Josephine Alice Couch was born in Pierrepont, New York, the only child of artists Frank Byron Couch and Osma Gallinger Tod.[1] She was raised in Michigan, studied violin at the University of Michigan from 1938 to 1943,[2] and graduated from St. Lawrence University.[3]
Career
Del Deo taught at the Tyler School of Art, Temple University, and assisted her mother with the activities of the National Conference of Hand Weavers.[4][5] She also co-authored books about weaving with her mother, including Rug Weaving for Everyone (1957).[6][7]
Del Deo moved to Provincetown in 1951. With her husband, she ran two restaurants, Ciro & Sal's, and Sal's Place, and a gift shop selling her handwoven goods. In the 1960s, she joined artist Ross Moffett in successfully opposing development of the Province Lands on Cape Cod.[8] She testified before a Congressional committee on the matter in 1960.[9] She later wrote about that work in Figures in a Landscape: The Life and Times of the American Painter Ross Moffett, 1888-1971 (1994).[3][10] Other writings by Del Deo included Compass Grass Anthology (1983, with Salvatore Del Deo), and The Watch at Peaked Hill: Outer Cape Cod Dune Shack Life, 1953-2003 (2015).[11]
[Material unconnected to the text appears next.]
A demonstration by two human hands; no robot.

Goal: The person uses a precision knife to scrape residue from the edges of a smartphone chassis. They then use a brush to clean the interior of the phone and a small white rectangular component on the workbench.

In 1968, the Del Deos were founders of the Fine Arts Work Center in Provincetown.[12][13] Josephine Del Deo was part of the efforts to create the Provincetown Heritage Museum in 1976,[14] the Provincetown National Register District in 1989,[15] and the Dune Shacks of Peaked Hill Bars Historic District in 2012.[3] She was president of the Provincetown Symphony Orchestra, founded the local chapter of the ACLU, and raised funds for civil rights and anti-nuclear causes.[2]